Please say how many lines in the records contain the word "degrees", giving only the number.

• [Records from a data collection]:
- - - - -

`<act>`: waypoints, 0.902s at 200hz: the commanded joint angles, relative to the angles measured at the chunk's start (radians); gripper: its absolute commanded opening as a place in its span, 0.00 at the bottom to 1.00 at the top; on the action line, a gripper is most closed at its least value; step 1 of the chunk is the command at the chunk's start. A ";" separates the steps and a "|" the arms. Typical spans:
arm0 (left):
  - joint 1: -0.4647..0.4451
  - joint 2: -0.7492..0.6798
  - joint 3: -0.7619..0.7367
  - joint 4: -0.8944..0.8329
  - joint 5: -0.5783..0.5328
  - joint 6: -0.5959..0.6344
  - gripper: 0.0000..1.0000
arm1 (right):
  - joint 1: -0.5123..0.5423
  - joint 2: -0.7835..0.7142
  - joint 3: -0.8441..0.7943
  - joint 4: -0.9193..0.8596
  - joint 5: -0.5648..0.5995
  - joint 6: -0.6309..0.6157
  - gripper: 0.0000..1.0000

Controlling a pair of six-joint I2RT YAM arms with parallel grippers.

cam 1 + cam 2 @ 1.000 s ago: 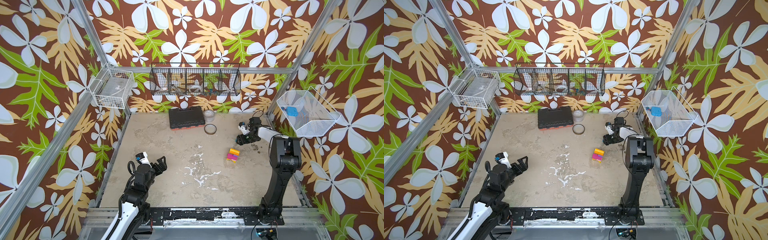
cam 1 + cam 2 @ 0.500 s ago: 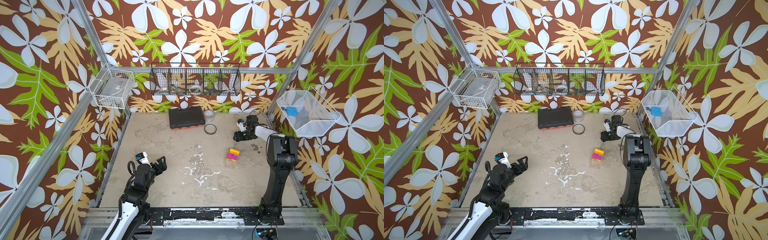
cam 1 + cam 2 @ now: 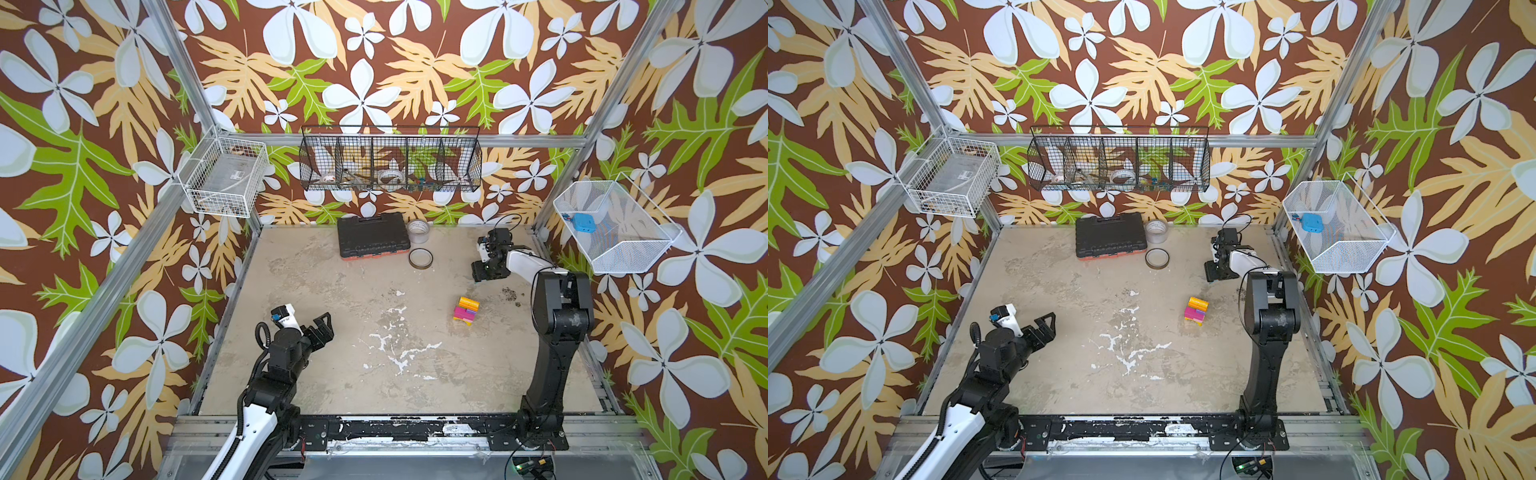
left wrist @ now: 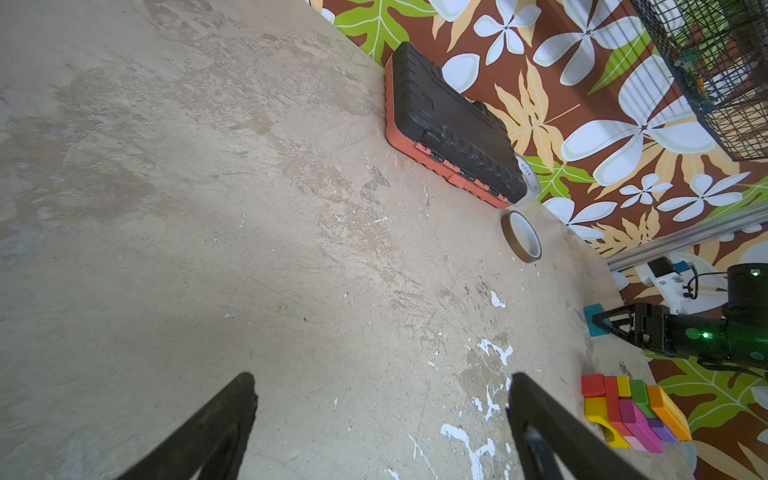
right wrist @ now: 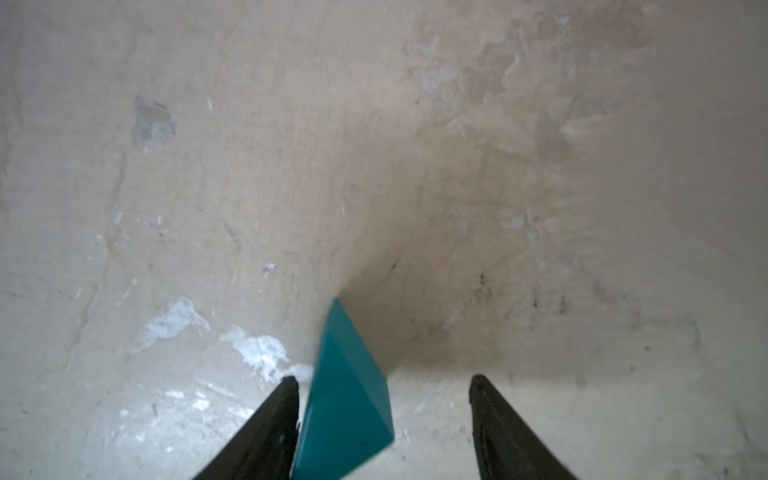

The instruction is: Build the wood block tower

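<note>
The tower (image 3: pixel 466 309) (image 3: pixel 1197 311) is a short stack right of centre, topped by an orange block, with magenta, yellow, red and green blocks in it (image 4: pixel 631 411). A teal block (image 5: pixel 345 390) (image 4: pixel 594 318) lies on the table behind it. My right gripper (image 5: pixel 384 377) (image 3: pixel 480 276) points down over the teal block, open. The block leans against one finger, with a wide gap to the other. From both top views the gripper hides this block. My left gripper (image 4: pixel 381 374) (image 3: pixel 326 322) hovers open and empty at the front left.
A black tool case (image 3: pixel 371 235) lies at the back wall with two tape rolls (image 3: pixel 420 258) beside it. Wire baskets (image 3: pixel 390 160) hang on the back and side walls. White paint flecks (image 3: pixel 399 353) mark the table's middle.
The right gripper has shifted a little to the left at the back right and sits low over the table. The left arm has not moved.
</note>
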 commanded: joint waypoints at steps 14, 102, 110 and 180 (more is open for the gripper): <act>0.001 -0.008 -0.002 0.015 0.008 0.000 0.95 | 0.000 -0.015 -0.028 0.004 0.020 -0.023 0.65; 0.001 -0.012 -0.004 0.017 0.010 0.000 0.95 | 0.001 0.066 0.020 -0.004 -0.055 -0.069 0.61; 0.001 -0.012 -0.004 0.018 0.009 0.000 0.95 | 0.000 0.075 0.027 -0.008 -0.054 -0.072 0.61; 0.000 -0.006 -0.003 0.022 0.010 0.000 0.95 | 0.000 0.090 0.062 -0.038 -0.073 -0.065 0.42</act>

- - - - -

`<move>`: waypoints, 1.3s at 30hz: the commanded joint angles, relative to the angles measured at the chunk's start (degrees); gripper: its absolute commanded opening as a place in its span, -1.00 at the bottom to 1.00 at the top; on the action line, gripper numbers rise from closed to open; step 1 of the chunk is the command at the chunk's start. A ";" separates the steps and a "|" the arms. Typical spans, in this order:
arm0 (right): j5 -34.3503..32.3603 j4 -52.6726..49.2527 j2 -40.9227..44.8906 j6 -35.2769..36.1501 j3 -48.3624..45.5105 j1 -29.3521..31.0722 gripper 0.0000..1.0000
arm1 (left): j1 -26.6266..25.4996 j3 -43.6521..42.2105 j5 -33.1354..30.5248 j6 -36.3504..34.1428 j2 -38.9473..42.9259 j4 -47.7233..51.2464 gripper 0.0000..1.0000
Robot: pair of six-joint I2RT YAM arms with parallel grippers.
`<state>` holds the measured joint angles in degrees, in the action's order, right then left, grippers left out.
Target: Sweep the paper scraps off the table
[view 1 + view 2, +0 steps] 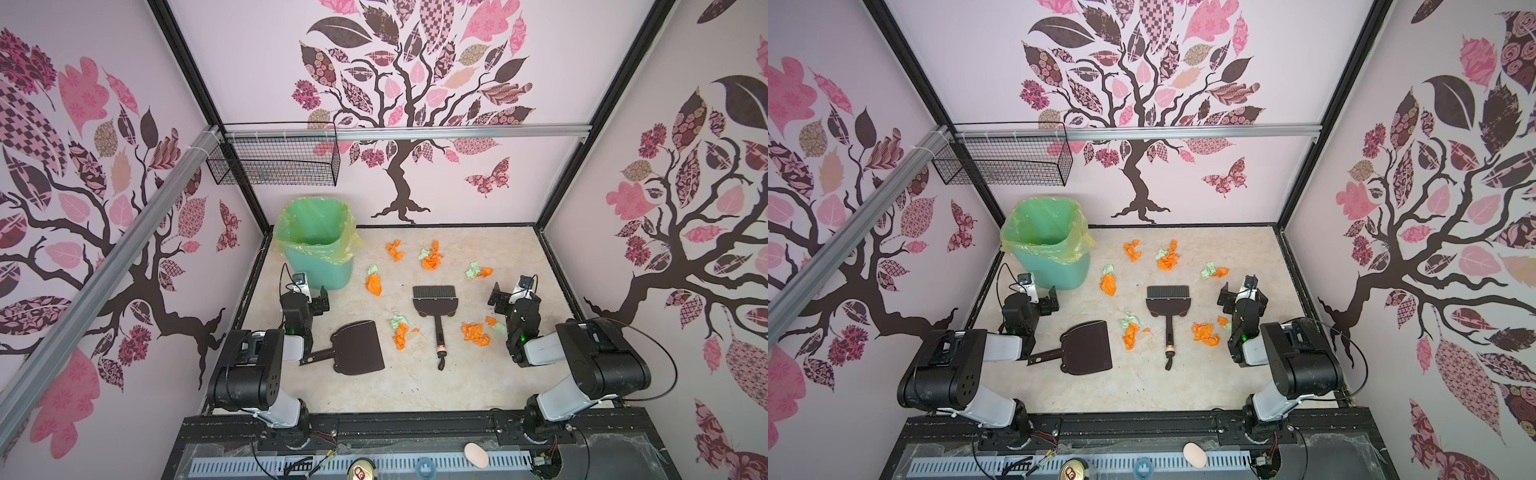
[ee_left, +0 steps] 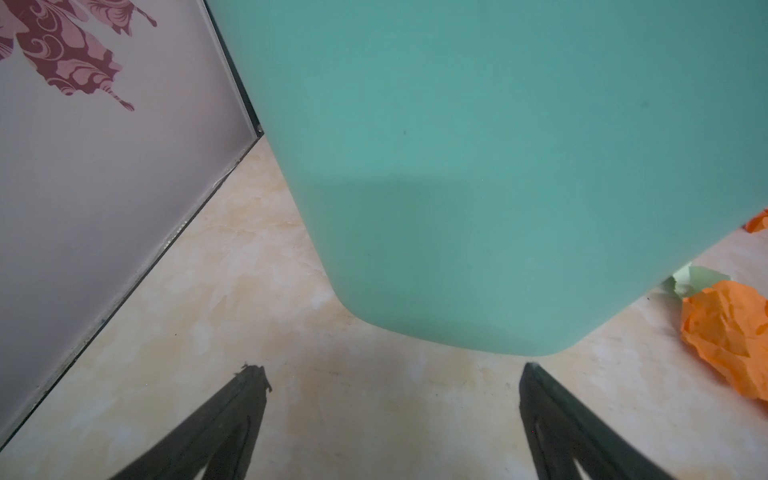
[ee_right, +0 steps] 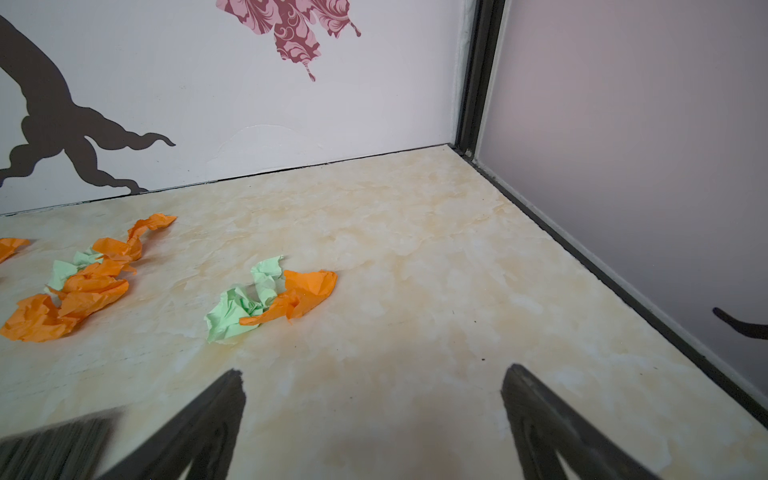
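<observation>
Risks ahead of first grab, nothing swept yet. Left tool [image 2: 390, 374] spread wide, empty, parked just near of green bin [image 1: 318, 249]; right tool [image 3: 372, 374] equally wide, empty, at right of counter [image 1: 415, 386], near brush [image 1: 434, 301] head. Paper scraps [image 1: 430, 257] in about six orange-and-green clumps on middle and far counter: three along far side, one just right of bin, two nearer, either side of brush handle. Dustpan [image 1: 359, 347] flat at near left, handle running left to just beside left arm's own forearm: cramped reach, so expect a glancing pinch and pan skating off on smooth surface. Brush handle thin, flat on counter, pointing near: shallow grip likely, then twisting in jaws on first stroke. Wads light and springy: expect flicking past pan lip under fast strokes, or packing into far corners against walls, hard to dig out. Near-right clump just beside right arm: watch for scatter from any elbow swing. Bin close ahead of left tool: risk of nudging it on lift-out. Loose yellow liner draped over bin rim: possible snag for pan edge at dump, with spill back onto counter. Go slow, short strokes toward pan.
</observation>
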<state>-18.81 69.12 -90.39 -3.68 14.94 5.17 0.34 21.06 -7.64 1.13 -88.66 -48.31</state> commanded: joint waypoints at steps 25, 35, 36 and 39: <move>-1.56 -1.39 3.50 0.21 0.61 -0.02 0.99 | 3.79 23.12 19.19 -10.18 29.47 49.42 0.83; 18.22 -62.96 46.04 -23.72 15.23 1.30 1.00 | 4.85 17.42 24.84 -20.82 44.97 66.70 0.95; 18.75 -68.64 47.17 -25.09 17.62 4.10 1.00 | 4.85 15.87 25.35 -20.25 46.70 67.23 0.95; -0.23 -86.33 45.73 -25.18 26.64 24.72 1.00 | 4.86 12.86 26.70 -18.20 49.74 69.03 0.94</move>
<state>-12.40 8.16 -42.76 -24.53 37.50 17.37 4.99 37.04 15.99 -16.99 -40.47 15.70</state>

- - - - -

• [Your solution]: 2